The way people use Facebook with a slight feeling of guilt convinces me that the less the web pings back to the outside world, the more it feels as if we’re gorging on gravy.

Good Enough is Perfect

Craigslist is known for making it easy to sell stuff you no longer want, or to look for an apartment. But it started out as a listserv for techie people to meet each other in San Francisco. Then it quickly became the place to advertise anything, and the scapegoat for the death of the newspaper industry. Craigslist was not built to change or kill an industry. It is a good early example of something online being used differently (and better) than intended, but that itself is nothing new. One person invents something, purely harmless or even helpful to humanity, and then someone else monetizes it.

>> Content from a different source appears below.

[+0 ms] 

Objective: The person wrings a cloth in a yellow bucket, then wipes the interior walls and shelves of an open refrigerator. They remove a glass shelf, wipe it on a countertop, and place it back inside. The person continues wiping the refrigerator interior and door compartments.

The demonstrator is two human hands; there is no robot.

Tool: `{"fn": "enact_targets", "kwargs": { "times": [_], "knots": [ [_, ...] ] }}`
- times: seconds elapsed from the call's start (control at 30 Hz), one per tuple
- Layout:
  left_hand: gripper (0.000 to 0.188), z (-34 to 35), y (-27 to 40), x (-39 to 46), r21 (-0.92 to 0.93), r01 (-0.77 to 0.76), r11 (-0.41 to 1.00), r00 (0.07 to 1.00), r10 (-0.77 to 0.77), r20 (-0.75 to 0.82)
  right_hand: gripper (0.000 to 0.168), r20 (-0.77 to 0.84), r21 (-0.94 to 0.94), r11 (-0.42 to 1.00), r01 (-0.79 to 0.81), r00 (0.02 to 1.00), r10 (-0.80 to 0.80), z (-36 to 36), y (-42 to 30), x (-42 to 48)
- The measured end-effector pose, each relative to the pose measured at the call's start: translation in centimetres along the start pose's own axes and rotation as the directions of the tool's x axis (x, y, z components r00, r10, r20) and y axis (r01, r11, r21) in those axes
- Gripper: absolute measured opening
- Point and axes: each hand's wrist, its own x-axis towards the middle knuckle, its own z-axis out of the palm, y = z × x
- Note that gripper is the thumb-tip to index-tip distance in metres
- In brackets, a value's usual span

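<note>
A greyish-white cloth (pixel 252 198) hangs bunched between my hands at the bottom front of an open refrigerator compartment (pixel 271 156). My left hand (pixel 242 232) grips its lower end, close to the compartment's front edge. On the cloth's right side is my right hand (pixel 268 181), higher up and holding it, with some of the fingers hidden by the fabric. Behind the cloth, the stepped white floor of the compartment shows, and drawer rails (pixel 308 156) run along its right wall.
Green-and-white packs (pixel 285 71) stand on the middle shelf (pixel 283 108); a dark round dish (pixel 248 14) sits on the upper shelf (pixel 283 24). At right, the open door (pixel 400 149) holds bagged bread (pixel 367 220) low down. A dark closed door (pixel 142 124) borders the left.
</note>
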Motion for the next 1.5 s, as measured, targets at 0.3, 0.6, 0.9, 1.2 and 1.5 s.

Craigslist, for the most part, has remained the same as it ever was. Its ultimate utility was in nimbly catering to whatever people used it for, as its audience expanded out of the tech community, and out of San Fran to other major cities, and then, out of the United States. Craigslist’s sticky user experience seems quaint in a world where stagnation equals death. And it’s possible to be too nostalgic, of course. But Craigslist’s continued existence and success questions the “inevitable” speeding up of technological progress, whether it’s necessary, and whom it serves.

So what, if anything, can a young entrepreneur in online selling, or business creation, learn from Craigslist?

Craigslist is one of the few for-profit online companies I can think of that seems to operate on the basis that, once it has a good user base and income stream, all a company needs to do is maintain an equilibrium and work out problems as they crop up. This is antithetical to the almost religious idea that everything must keep getting better, an ideation that conveniently supports a rat-race ethos, and keeps expensive software engineers busy.

Any company or website might be a fad, riding out a trend, and so successful websites start to do things almost immediately to diversify their income and to avoid stagnation. Update early and often, and figure out what you’re doing as you go.

This has led to a culture of updating. Many, many companies offer very little in the way of actual services, but get into the race to create more wealth, leaving users cold with incessant upgrades, tweaks, ominously vague terms of use changes, and unintelligible licensing agreements. Forcing users to relearn how to use something every few months that was only ever supposed to be a cool or useful tool is not a clever business strategy. At least, not outside of the small echo chamber of those for whom tech is the end, and not a means.

Create Something Real

There are so many apps out there for productivity, for payments, processing, keeping track of your work, admin, email, renaming files, deleting duplicate files, figuring out which applications are slowing your computer down, all this stuff that is really side-show action. Then you need things like distraction monitors, or apps that forbid you to go online so that you don’t spend your day on frivolous tasks.

Craigslist is kind of basic and unpretty, but it’s nice for users, as long as you don’t expect too much and want a powerful and encompassing local search engine. Again, it refers back so immediately to the real world in a way other websites don’t, anchoring it there very literally, in a city or region. Any website (or app) now that does local is in some sense a facilitator of outside activities, which also makes them seem somehow quaint. How comforting this might be to you should skew quite tidily to your age demographic. The more feel that the web should be primarily a tool rather than be a world unto itself, the more you might take Craigslist as a sort of reality-check as you create real-world value with your business.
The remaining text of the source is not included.